The New York Public Library Has A Brilliant New Mapping Tool That History Fans Will Love

The New York Public Library has uploaded thousands of maps onto its website.

That’s not the cool part, since many of these maps are already available online in some form or another, if you know what to look for.

The cool part is that the NYPL’s website has overlaid these maps on their present locations, so you can see how past residents viewed their homes.

Here’s what you do: Go to and choose “Browse Rectified Maps.”

Start searching areas you want to explore to see if there are any historical maps. We’ll choose Chicago. We got one result showing Illinois circa 1860. That’s OK; we can zoom in.

Click “Preview Rectified Map.”

And we’re here. You’ll now want to start zeroing in on Chicago.

Welcome to Chicago, 150 years in the past.

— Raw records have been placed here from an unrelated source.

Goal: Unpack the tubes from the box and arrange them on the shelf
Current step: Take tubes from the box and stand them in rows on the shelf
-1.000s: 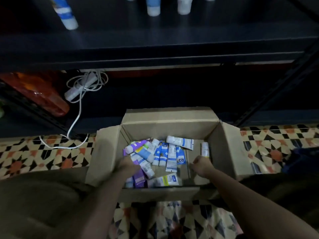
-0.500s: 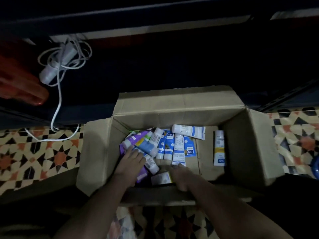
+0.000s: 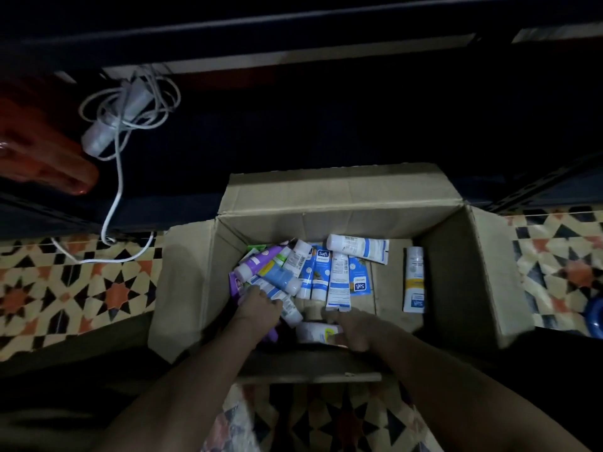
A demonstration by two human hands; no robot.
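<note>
Head | left hand [image 3: 259, 308] fingers on tubes [image 3: 313, 272], grip unclear | right hand [image 3: 355, 327] fingers holding tube [image 3: 315, 331]

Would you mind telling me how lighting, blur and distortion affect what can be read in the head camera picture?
Head view: dim overall, the shelf nearly black; the tubes in the box are the brightest part, their labels partly legible; the left hand and right hand are soft and underexposed; wide-angle bending curves the tiled floor at the edges.

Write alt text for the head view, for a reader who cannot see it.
Both hands reach into an open cardboard box of tubes on a patterned tile floor: the left hand rests on the pile, the right hand closes around a white tube.
</note>
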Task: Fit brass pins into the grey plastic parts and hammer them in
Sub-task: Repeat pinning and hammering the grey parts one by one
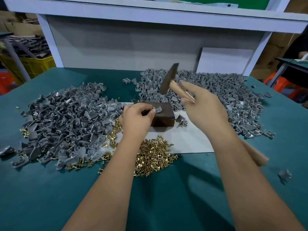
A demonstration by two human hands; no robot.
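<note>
My left hand (138, 115) pinches a grey plastic part (158, 109) on top of a dark metal block (164, 118); a brass pin stands in the part. My right hand (205, 107) grips the wooden handle of a hammer, whose dark head (169, 79) is raised and tilted above the block. The handle's end (256, 155) sticks out below my right forearm. Loose brass pins (153, 155) lie heaped in front of the block.
A big heap of grey parts (66, 120) lies at the left, another (216, 94) at the back right. The block stands on a white sheet (188, 140) on the green table (41, 189). A single grey part (285, 175) lies at the right. A white shelf frame (150, 12) rises behind.
</note>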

The coolest element is the transparency bar. It lets you see the overlay of the old map with the new:

This allowed me to learn a ton of things I never knew about Chicago, including:

  • Wilmette, where Rahm Emanuel grew up, was settled by German farmers as Gross Point.
  • Part of River Forest — home of Paul Harvey and the creators of Mars bars — used to be called Harlem, because the guy who bought the land there had grown up in upper Manhattan.
  • There used to be a community north of the city called Angola, for reasons that are not clear.